Nigeria : nouveau regain de tension avec l’AES sur la lutte contre le terrorisme
Le Burkina Faso a convoqué le chargé d’affaires nigérian après des déclarations du président Bola Ahmed Tinubu établissant un lien entre l’insécurité dans le nord du Nigeria et la présence de groupes terroristes venus des pays sahéliens voisins. Dans un communiqué publié le 7 août, les pays de l’Alliance des États du Sahel (AES) ont estimé que ces propos étaient inexacts et regrettaient qu’ils mettent en cause leurs efforts contre le terrorisme.

La tension est de nouveau montée entre le Nigeria et les trois membres de l’AES — le Burkina Faso, le Mali et le Niger — après des propos tenus le 30 juillet par Bola Ahmed Tinubu lors d’une rencontre avec des chefs traditionnels nigérians. Le président nigérian avait alors attribué une partie de l’insécurité et des enlèvements dans le nord du pays à des éléments terroristes venus des États sahéliens voisins.
La réaction est venue du ministre burkinabè des Affaires étrangères, Karamoko Jean-Marie Traoré. Dans un communiqué publié vendredi 7 août, il a rappelé que les quatre pays faisaient face à une menace commune. « Le Burkina Faso, le Mali, le Niger et le Nigeria font face au même ennemi », peut-on lire dans le document.
Les représentants des trois pays de l’AES, réunis à Ouagadougou, ont également convoqué le chargé d’affaires du Nigeria pour lui faire part de leur désapprobation. Ils ont qualifié les déclarations du président nigérian d’« inexactes », estimant qu’elles minimisaient les efforts déployés par les armées sahéliennes dans la lutte contre les groupes armés.
« Les véritables ennemis sont ailleurs »
Karamoko Jean-Marie Traoré a rejeté toute responsabilité des pays de l’AES dans l’insécurité qui touche le nord du Nigeria. « Nous ne sommes pas responsables de ce qui nous arrive. Les véritables ennemis sont ailleurs », a-t-il déclaré, selon le communiqué.
La situation sécuritaire s’est fortement dégradée ces dernières années dans le nord-ouest du Nigeria, notamment le long de la frontière avec le Niger. Cette région est confrontée à des attaques de groupes armés et à une multiplication des enlèvements, dans un contexte marqué par la circulation de factions jihadistes et de réseaux criminels.

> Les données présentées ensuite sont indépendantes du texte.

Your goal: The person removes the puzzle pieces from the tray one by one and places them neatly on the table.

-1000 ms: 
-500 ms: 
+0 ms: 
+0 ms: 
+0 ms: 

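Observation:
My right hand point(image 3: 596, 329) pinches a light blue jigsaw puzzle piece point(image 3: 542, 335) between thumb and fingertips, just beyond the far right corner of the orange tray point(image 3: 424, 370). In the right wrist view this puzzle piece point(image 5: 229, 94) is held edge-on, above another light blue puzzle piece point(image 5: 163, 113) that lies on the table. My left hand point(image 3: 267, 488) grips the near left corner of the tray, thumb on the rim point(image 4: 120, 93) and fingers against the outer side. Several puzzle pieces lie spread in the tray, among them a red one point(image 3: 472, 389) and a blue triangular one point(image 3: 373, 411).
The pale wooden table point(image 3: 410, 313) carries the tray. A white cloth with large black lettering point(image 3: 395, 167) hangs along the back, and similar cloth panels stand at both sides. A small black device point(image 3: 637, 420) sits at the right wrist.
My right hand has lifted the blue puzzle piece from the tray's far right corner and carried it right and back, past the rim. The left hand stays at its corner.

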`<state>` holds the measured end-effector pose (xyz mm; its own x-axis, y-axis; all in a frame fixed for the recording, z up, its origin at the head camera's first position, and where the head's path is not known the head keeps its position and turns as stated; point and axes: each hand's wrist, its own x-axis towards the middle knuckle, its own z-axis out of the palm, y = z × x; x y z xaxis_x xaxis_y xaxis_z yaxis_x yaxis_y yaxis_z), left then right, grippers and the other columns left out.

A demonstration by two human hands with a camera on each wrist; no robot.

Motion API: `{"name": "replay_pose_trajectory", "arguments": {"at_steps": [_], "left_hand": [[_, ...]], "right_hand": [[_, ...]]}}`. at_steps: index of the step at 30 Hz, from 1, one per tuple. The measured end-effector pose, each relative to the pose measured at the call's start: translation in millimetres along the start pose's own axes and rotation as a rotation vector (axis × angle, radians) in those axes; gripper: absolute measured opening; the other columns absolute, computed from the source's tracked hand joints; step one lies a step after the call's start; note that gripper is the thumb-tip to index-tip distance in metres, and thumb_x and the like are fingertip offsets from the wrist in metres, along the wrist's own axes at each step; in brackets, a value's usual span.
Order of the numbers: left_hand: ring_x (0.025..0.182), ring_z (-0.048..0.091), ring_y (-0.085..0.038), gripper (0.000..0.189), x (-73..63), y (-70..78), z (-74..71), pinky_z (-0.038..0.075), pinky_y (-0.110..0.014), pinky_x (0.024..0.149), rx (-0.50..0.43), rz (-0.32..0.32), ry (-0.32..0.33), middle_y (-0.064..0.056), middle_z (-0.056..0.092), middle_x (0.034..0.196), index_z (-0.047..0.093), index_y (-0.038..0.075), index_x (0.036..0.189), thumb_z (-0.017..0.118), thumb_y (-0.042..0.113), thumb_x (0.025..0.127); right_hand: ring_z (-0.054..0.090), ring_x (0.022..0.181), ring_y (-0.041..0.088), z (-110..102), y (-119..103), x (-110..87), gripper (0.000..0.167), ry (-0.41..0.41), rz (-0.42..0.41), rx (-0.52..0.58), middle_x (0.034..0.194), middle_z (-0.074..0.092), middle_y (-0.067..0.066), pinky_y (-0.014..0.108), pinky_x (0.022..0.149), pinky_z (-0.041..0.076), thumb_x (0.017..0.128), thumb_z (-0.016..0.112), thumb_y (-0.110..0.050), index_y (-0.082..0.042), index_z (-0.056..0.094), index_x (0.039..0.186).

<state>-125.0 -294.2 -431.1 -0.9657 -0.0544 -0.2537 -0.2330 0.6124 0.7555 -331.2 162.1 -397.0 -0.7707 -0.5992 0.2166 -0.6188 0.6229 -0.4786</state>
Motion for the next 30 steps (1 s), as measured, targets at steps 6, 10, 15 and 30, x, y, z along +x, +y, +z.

Les relations entre Abuja et ses voisins sahéliens s’étaient déjà détériorées après le coup d’État qui a renversé le président nigérien Mohamed Bazoum, en juillet 2023. Le Nigeria, qui avait alors soutenu les efforts régionaux visant à rétablir l’ordre constitutionnel au Niger, a depuis vu ses relations avec les autorités de l’AES se distendre.